Recently we have employed new technology to provide digital actors for the New Line Cinema production of "Mortal Kombat Annihilation" and the Universal Studios theme park project "The Amazing Adventures of Spider-Man." For the Spider-Man project, motion capture was tested, but dropped in favor of keyframe animation. The major advances in software techniques that have enabled an ever increasing level of realism in the creation of synthetic characters includes realistic hair and cloth (as in Alias|Wavefront's MAYA package), motion capture systems, facial animation systems and live action camera tracking systems. Conversion software such as Paraform allows us to convert polygonal character databases that we create using the haptic interface by SensAble Technologies into nurbs for production. The computing power that can be brought to bear on projects has continually multiplied, and with the recent advent of render farms like WamNet and Intel, bulk computing power can be purchased on a per project basis.

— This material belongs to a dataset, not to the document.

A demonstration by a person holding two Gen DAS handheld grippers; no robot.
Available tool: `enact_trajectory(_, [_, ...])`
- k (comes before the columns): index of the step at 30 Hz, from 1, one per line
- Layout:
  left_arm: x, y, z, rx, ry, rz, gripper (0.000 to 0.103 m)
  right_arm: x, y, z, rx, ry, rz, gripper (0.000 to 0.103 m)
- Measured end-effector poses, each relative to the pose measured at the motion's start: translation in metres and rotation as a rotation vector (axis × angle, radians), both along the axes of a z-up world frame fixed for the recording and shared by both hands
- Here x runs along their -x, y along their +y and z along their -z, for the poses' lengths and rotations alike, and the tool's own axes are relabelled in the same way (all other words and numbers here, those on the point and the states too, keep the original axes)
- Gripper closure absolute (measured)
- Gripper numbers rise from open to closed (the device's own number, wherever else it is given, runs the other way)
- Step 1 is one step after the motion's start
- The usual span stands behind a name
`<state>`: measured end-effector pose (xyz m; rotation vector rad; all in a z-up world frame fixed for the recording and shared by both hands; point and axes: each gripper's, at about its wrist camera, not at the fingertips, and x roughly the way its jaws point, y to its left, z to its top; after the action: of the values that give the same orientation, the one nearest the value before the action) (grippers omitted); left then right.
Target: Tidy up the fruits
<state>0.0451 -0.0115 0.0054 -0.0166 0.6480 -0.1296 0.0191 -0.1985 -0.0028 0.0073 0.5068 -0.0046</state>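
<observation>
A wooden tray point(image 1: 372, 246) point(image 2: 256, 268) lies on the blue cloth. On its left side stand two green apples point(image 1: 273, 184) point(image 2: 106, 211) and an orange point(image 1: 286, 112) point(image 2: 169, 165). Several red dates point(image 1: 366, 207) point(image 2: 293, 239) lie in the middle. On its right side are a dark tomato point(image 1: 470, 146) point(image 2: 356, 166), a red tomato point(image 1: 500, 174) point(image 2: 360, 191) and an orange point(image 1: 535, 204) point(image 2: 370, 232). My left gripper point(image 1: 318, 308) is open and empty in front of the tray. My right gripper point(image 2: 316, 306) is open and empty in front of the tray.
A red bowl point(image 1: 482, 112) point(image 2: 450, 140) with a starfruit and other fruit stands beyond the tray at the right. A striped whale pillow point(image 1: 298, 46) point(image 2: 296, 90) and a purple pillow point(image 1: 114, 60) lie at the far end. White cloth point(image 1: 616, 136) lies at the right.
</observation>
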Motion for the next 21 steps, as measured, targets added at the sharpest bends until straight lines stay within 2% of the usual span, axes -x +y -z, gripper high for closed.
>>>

In this summer's film "X-Men," directed by Bryan Singer, the shape-shifting character Mystique played by Rebecca Romijn-Stamos is a Synthespian / human hybrid who transforms into various other characters featured in the film. Our work here involves a series of complex 3D procedural transformations from live actors to a photo-real fully CG character. Currently in production for Busch Entertainment is our first original content project, which will feature an all-Synthespian cast in a simulator attraction for Busch Gardens. Our goal is to create characters with whom the audience can form empathetic relationships. This is much more important than merely making an actor look indistinguishable from a human, and in many ways, much more challenging.

Looking toward future development, the march toward photo-realism will march inexorably forward, with a lot of development required to accurately model the structure and function of facial muscles to allow for convincing dramatic performances in close-up. This is extremely difficult to do technically. Most of us spend all day long watching the motion of the facial expressions of people with whom we interact and we are very good at discerning emotional content or sub-textual information from that process. As mentioned before, systems currently exist for rendering convincing hair and clothing and the facial textures can be simulated through photographic studies and sophisticated texture mapping, but the animator of the future will need to be a talented actor if he or she intends to create a dramatic performance in a synthetic actor. I don't believe that performances that include this level of dramatic impact can be routinized to the level that a programmer could use for an automated animation system.

Jeff Kleiser is a director, as well as cofounder and president of Kleiser-Walczak.